• **TASK OBJECTIVE**
Every line that appears in the listing is to be set down verbatim.

• **SOURCE DATA**
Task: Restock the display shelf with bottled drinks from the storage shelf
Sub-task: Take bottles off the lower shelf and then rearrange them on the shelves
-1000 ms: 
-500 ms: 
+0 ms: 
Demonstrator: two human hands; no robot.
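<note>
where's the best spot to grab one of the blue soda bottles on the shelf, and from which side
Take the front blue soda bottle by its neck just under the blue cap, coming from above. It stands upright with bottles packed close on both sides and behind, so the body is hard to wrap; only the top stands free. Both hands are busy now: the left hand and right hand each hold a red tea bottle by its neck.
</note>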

• **ANSWER**
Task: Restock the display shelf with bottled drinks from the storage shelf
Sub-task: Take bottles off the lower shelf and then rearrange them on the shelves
-1000 ms: 
-500 ms: 
+0 ms: 
Demonstrator: two human hands; no robot.
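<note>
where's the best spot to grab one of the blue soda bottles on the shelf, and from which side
Take the front blue soda bottle by its neck just under the blue cap, coming from above. It stands upright with bottles packed close on both sides and behind, so the body is hard to wrap; only the top stands free. Both hands are busy now: the left hand and right hand each hold a red tea bottle by its neck.
</note>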

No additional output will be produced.